De repente, me encontré libre. Tenía casi 20 años y pesaba 27 kilos. Libre y sola. Lo había perdido todo: no tenía familia, casa ni país. ¿Adónde iba a volver? Polonia era una tierra ensangrentada. Empezaba una nueva etapa, sí, pero el sufrimiento no se terminaba.
En lugar de los soldados alemanes, ahora llegaban los rusos. Tenían otra actitud con los prisioneros liberados pero estaban desesperados por mujeres. El acoso era constante. Me pintaba la cara con carbón, usaba pantalones y me ponía un pañuelo para parecer una vieja, aunque ni las viejas se salvaban. Muchas chicas murieron vejadas.
Yo me unía a distintos grupos, viajando sin destino. Pasé por Hungría, Checoslovaquia y Austria. Nadie sabía qué hacer con los sobrevivientes judíos. En algún momento, UNRRA (Administración de las Naciones Unidas para Ayuda y Rehabilitación) nos condujo hasta un campo de refugiados en Módena, Italia. Allí recuperé la sensibilidad, el pudor. Allí conocí a mi esposo, David Unger, y a su hermano Enrique, ambos combatientes en el gueto de Varsovia. Armamos una pequeña familia. El embarazo de mi hijo Leonardo me hizo experimentar por primera vez después de años algo parecido a la felicidad.
Yo tenía una preocupación: conseguir lo necesario para mi bebé y vendiendo papeles para cigarrillos logré hacerme de un cochecito. Luego nos trasladaron a Santa María di Leuca, donde nació Leonardo. Es imposible describir lo que significó. Volvía a tener algo propio –así sentía a mi hijo– y era hermoso.
Permanecimos dos años y medio en Italia. Soñábamos con instalarnos en Israel, pero las complicaciones para viajar a allí se multiplicaban porque Palestina aún estaba bajo dominio británico y no dejaba entrar a más judíos. Mi marido consiguió localizar a una tía en la Argentina que se preocupó y empezó los trámites para traernos vía Paraguay porque la Argentina de Perón, como muchos otros países, también ponía reparos a la posibilidad de recibir a sobrevivientes hebreos.

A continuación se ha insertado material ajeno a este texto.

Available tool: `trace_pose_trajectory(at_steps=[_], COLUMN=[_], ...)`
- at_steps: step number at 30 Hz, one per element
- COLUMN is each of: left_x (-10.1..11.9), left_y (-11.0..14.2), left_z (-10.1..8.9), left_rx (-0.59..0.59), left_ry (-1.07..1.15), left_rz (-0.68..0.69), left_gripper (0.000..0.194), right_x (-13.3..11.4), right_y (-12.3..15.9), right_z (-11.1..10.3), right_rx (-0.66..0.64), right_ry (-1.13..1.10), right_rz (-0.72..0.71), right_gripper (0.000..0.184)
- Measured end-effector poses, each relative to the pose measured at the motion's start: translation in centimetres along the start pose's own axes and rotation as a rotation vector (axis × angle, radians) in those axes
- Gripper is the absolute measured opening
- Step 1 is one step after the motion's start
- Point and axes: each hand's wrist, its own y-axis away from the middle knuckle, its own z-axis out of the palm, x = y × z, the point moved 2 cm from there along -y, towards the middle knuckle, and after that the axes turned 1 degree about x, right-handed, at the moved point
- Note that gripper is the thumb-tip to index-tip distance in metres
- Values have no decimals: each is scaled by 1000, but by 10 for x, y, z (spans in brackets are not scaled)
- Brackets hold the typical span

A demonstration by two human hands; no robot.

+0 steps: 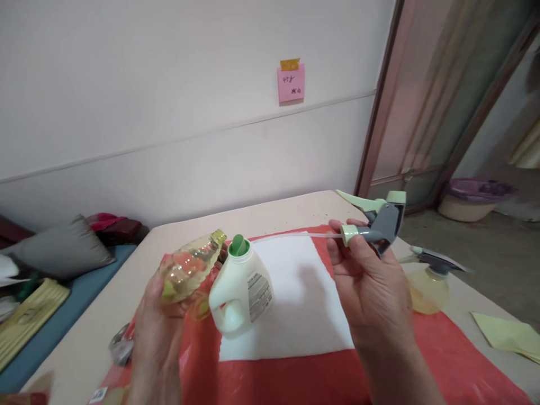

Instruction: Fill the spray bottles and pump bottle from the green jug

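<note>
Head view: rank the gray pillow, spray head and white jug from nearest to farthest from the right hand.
1. Spray head: held in the right hand.
2. White jug: left of that hand.
3. Gray pillow: far left.

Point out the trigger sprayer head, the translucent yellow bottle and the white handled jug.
Trigger sprayer head (387, 223): head view, on its gray body.
Translucent yellow bottle (192, 268): head view, on its side wall.
White handled jug (237, 277): head view, on its body, left of the label.
</note>
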Motion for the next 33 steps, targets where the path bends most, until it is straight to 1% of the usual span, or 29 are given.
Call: trace_pose_trajectory(at_steps=[2,6,12,16,19,21,23,25,28,30,33], left_x=[-2,-10,-22,-23,-23,-25,-28,-32,-39,-42,-42], left_y=[3,10,11,9,10,12,17,22,30,34,38], left_z=[5,9,7,4,4,6,9,13,19,22,25], left_rx=[-11,-4,-49,-33,-79,-140,-179,-205,-228,-231,-260], left_ry=[82,131,158,168,185,190,179,159,153,158,134], left_rz=[-68,-154,-203,-202,-202,-208,-214,-236,-292,-327,-340], left_gripper=[45,46,46,47,49,47,45,46,52,53,52], right_x=[3,6,7,4,6,12,22,32,45,50,51], right_y=[5,17,23,20,17,17,20,24,32,33,30], right_z=[3,9,13,11,9,7,7,8,10,10,7], right_rx=[-11,-38,-12,12,-5,-54,-130,-230,-383,-429,-441], right_ry=[-4,-19,7,2,22,48,77,120,143,123,142], right_rz=[20,48,4,-32,-22,25,78,126,210,237,197], right_gripper=[32,33,34,37,35,32,29,28,31,33,30])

Partimos desde Francia rumbo a Río de Janeiro en un barco en estado desastroso. Cinco semanas de vómitos y mareos para Leonardo y para mí. La belleza de Río nos deslumbró, era tan distinto de todo lo que conocía. Para mejor, nos tocó el carnaval. Sin embargo, estábamos ansiosos por viajar a Asunción, última etapa de nuestro periplo. De esa ciudad paraguaya, recuerdo con deleite las noches cálidas llenas de guitarras y canciones. Tras varios meses de espera, a punto de embarcar a la Argentina, una mujer muy embarazada le pidió a mi marido su lugar, que él le cedió.
En 1949, bajé con mi hijo por error en Rosario, creyendo que era Buenos Aires: desconocía el idioma y me guié por la gente que descendía. Mi única pertenencia era Leonardo. Me encontraba perdida y desamparada. Dormimos en la calle.

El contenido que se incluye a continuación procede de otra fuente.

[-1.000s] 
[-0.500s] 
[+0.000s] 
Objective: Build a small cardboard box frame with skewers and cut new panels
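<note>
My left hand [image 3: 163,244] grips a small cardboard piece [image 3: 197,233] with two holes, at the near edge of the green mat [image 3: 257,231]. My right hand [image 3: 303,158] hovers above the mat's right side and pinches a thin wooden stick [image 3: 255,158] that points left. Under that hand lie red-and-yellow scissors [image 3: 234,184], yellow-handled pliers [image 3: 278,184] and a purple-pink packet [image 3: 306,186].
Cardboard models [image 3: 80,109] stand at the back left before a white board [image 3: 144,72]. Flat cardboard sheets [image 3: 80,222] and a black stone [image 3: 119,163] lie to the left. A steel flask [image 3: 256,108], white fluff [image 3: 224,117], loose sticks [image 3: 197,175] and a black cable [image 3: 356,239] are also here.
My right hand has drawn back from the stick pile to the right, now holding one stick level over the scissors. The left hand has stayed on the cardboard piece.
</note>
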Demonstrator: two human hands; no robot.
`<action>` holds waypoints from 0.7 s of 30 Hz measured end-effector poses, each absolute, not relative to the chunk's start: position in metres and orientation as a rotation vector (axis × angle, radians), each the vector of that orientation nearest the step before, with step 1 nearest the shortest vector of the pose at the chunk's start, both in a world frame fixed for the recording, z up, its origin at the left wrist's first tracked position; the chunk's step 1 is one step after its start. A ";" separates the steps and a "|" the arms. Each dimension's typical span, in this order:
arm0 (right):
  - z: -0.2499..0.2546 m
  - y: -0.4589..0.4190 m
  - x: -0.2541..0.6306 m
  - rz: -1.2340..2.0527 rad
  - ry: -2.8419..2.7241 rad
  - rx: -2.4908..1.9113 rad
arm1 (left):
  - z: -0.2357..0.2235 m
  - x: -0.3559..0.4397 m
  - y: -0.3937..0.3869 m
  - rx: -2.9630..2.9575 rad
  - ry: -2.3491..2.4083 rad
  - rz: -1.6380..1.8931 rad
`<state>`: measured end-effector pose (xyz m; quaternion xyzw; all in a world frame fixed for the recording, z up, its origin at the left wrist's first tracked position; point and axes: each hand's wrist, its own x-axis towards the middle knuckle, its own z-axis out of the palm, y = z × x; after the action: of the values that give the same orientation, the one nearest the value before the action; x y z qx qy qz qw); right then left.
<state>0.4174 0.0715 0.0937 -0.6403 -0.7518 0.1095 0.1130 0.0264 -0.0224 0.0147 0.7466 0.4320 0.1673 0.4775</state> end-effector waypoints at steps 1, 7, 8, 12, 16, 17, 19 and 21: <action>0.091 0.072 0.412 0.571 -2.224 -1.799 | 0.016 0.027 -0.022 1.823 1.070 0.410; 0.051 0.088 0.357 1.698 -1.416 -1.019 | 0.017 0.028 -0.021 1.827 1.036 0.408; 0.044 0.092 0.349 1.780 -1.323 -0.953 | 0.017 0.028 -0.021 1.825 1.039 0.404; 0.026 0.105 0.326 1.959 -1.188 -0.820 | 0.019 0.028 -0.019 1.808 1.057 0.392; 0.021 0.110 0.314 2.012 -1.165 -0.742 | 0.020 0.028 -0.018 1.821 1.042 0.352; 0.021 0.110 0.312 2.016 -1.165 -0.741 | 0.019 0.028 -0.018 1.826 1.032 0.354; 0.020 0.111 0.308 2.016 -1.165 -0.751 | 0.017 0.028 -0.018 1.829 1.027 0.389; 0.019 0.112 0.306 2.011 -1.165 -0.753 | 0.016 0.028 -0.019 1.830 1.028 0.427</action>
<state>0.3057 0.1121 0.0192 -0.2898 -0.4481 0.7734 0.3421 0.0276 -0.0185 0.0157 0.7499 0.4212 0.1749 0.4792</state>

Finalmente me reuní con David y su hermano. Lo que siguió fue trabajo y más trabajo empezando desde cero. Fueron años de esfuerzos, pero el resultado nos pertenecía y soñábamos con el futuro.
Durante estas décadas, el llanto fue moneda corriente, a toda hora, porque el pasado siempre volvía –y sigue volviendo– para atormentarme. Mis hijos Leonardo, y Néstor que nació aquí, sufrieron mucho. De niños se despertaban por las noches escuchando mis gritos y los de mi marido. Entonces decidí empezar a contar. Alguien tenía que hacerlo, abrir la boca para decir lo que había pasado. Los sobrevivientes que empezamos a juntarnos éramos patéticos, estábamos mudos. Me desesperaba pensar que nuestro dolor se iba a borrar sin que nadie se enterara del horror que habíamos padecido. Y no sólo los judíos: también los homosexuales, los gitanos, los locos, los viejos…

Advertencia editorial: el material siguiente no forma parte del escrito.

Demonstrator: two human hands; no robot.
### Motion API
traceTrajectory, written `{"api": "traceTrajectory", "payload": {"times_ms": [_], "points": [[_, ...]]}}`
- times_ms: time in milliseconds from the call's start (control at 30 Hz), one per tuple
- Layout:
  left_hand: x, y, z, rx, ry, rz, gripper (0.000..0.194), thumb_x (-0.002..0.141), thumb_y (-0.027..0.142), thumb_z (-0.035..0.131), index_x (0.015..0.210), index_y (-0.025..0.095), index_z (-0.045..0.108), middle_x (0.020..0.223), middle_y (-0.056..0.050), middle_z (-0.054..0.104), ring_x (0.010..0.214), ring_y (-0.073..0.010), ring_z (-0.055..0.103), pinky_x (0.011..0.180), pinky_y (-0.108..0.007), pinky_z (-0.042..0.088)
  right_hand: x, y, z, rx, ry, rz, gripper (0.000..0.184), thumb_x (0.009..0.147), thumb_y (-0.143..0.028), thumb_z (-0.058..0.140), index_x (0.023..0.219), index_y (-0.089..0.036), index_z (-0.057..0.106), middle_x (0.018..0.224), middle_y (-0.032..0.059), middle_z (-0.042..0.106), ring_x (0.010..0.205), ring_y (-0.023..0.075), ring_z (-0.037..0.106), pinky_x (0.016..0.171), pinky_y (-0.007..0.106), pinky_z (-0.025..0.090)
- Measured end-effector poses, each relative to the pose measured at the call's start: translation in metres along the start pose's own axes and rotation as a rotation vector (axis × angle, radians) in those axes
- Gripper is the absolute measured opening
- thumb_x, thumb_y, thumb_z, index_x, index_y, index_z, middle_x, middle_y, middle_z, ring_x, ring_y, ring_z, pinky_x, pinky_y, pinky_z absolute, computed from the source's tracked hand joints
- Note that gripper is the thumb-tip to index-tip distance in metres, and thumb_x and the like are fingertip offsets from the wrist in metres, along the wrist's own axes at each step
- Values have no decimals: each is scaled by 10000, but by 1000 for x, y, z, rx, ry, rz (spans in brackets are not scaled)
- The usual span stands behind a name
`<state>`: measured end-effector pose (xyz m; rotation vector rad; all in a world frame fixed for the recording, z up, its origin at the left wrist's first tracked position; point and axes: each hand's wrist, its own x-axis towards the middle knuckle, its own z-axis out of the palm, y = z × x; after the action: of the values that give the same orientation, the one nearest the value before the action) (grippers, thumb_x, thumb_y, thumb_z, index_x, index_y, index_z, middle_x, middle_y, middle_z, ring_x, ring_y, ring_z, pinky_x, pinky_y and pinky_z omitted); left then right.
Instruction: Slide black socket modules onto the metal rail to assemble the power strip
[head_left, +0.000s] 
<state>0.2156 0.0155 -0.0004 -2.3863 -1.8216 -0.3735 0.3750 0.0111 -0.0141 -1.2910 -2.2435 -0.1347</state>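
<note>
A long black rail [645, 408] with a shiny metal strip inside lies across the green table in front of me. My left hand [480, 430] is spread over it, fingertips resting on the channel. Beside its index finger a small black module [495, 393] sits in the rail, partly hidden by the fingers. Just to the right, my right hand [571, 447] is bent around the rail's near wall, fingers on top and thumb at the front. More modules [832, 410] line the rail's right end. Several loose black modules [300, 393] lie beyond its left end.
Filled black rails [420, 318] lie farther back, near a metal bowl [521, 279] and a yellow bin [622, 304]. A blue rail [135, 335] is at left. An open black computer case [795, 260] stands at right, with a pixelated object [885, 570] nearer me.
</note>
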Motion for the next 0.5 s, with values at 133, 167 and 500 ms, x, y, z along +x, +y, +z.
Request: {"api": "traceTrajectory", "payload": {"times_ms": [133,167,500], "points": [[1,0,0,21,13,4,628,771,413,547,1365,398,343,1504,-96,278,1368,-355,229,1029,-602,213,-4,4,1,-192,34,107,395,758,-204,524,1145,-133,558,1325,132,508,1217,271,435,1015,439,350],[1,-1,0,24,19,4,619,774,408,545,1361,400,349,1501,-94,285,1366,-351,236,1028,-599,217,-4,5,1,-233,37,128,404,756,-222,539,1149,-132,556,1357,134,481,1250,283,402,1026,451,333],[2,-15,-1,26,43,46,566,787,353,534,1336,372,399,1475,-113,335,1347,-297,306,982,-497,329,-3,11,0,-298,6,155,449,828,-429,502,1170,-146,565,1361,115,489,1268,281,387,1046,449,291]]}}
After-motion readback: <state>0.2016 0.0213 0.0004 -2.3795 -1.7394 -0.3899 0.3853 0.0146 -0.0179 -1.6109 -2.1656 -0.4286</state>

Yo creo que me salvé para dejar testimonio. Esa es mi fuerza y mi misión. Dediqué mi vida a hacer conocer esta parte de la historia. Escribí dos libros –“Después de Auschwitz. Renacer de las cenizas” y “Holocausto, lo que el viento no borró”– y viajé por muchos sitios. Mis hijos me dicen “Basta, mamá, hasta cuándo, ya son cuarenta años que andás por todos lados contando lo que te pasó”. Pero me sale del alma: no olvidar, no olvidar.